In relation to the GOP's SOTU response, Krugman makes an essential point that serves as a wise corrective to my morning's under-sensitivity to the potential return of these clowns:
[Rubio] and his party are now committed to the belief that their pre-crisis doctrine was perfect, that there are no lessons from the worst financial crisis in three generations except that we should have even less regulation. And given another shot at power, they’ll test that thesis by giving the bankers a chance to do it all over again.
And there's always that next "shot"--notwithstanding its slimness--which, as mentioned, is essential to keep in mind, as opposed to committing to trust my earlier idiotic remark about the GOP's "certainty of electoral doom" in 2016.
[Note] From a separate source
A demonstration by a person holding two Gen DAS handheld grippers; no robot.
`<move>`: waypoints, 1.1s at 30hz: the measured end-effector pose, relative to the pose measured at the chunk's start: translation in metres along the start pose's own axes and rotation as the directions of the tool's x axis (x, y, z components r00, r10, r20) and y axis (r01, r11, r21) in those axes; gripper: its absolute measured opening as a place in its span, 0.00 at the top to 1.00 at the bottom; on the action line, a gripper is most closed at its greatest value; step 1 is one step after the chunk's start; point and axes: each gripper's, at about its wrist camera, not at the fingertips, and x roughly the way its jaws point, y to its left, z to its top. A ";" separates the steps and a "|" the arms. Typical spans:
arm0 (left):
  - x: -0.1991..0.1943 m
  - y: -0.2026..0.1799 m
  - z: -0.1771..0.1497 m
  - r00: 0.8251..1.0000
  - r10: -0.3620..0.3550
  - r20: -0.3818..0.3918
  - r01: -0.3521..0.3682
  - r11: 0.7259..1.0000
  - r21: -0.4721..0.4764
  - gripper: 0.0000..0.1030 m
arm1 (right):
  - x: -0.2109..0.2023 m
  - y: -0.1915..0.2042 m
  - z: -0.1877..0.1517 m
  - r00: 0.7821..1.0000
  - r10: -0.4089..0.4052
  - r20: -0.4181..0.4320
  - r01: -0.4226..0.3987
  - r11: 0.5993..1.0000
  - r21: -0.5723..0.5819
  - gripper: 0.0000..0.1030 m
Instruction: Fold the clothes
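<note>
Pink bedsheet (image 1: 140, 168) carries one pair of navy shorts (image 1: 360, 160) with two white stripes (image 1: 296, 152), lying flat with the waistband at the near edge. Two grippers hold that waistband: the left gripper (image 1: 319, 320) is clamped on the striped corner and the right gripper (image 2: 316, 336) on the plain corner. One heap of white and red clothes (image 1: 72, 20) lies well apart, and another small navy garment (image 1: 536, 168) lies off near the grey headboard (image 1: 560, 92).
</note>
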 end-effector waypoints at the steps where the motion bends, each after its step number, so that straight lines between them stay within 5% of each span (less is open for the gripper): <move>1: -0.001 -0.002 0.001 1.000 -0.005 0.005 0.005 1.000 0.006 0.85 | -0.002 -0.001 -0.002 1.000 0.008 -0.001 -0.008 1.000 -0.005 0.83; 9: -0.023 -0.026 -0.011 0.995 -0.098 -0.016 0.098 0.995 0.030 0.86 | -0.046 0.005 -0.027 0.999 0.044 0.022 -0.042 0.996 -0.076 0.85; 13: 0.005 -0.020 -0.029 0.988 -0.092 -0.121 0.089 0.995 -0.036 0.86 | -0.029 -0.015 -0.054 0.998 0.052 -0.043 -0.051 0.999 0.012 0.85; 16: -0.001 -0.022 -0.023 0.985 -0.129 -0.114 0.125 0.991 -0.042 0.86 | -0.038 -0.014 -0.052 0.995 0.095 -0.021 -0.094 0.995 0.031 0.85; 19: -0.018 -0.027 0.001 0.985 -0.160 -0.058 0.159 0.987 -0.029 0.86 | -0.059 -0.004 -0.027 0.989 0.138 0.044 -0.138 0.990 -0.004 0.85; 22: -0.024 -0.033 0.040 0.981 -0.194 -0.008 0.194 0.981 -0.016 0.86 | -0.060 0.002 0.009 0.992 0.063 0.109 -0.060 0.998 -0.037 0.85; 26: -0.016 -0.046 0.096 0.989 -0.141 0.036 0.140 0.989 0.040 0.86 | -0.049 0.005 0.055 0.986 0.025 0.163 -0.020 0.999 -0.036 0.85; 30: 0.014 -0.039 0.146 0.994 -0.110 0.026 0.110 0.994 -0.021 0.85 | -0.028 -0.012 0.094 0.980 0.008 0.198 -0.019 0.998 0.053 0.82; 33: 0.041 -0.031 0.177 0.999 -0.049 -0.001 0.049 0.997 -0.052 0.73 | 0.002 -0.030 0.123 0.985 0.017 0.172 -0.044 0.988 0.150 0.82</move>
There are no certainties in politics.
I knew that, and I should have reiterated it this morning. Indeed the reason for my perhaps peculiar concentration today on Rubio's address rather than the president's is that the story, the drama, the uncertain future lies not in whatever Obama said last night, but in how the GOP proceeds. The latter has the guerrilla's advantage; it can snipe, and it can and most likely will inhibit economic progress with lethal accuracy. And a prolongation of what Jennifer Rubin gleefully characterizes as "anemic" growth could in a few years turn this seemingly won war around.
Well I don't see much getting done one way or the other for at least the next two years with this congress. Sorry if I'm off topic, but the $9.00 (per hour) question is: When did it become so wrong to work for a living? It seems as though now that most people do not qualify for welfare anymore thanks to "reform" from 1996, the republicans now look down with contempt on those of us who work for someone else for a living. The working man and woman of America are the new "welfare queens" and jobs are just another handout to layabouts who are too lazy to start their own business. In the republican language, freedom's just another word for "you're on your own, sucker!"
Posted by: AnneJ | February 13, 2013 at 04:48 PM
The sneering of the wealthy at the working class is one of the uglier aspects of the public debate on the minimum wage and what constitutes a "living wage", a term we hear too little of today. The debate needs to be re-framed by those who care using that term. Maybe at some time in the future we will also hear about the "dignity of labor" again, but I doubt it. Not by these republicans.
Posted by: BobH | February 13, 2013 at 05:37 PM
Here in British Columbia the minimum wage is $10.25. Less than $21K/yr. It's extremely difficult for a SINGLE person to subsist on that much less a family.
A "living" wage would have to be twice that.